TO DO —
Restate the listing below word for word.

DATASET EXCERPT —
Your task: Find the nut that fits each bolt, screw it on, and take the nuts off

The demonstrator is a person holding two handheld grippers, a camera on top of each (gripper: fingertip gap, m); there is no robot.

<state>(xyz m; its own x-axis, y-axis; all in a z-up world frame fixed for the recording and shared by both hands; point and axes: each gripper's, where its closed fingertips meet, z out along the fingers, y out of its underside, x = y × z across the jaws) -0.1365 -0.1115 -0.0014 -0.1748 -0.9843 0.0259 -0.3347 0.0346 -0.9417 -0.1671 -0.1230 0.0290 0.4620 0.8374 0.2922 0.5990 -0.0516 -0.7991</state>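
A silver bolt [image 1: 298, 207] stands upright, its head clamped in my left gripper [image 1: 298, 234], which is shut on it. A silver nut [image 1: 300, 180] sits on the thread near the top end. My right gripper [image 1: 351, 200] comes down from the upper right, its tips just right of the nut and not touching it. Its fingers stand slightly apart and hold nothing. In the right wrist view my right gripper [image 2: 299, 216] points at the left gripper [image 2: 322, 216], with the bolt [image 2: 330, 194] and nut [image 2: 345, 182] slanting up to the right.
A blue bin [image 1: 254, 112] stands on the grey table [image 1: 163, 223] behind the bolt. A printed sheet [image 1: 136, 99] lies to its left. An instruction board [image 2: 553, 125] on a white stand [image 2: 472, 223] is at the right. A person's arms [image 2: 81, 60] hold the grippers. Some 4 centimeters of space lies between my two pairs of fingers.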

RESULT BELOW —
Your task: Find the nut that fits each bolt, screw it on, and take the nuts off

The demonstrator is a person holding two handheld grippers, a camera on top of each (gripper: fingertip gap, m); there is no robot.

<state>(xyz m; its own x-axis, y-axis; all in a z-up world frame fixed for the recording and shared by both hands; point and axes: each gripper's, where its closed fingertips meet, z out along the fingers, y out of its underside, x = y × z across the jaws) -0.1365 -0.1115 -0.0014 -0.1748 -0.9843 0.0259 -0.3347 0.0346 -0.9417 -0.1671 -0.1230 0.0290 0.4620 0.8374 0.2922 0.5990 -0.0516 -0.7991</state>
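A silver bolt [image 1: 298, 207] stands upright, its head clamped in my left gripper [image 1: 298, 234], which is shut on it. A silver nut [image 1: 300, 180] sits on the thread near the top end. My right gripper [image 1: 351, 200] comes down from the upper right, its tips just right of the nut and not touching it. Its fingers stand slightly apart and hold nothing. In the right wrist view my right gripper [image 2: 299, 216] points at the left gripper [image 2: 322, 216], with the bolt [image 2: 330, 194] and nut [image 2: 345, 182] slanting up to the right.
A blue bin [image 1: 254, 112] stands on the grey table [image 1: 163, 223] behind the bolt. A printed sheet [image 1: 136, 99] lies to its left. An instruction board [image 2: 553, 125] on a white stand [image 2: 472, 223] is at the right. A person's arms [image 2: 81, 60] hold the grippers. Some 4 centimeters of space lies between my two pairs of fingers.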

What the exercise required is now done.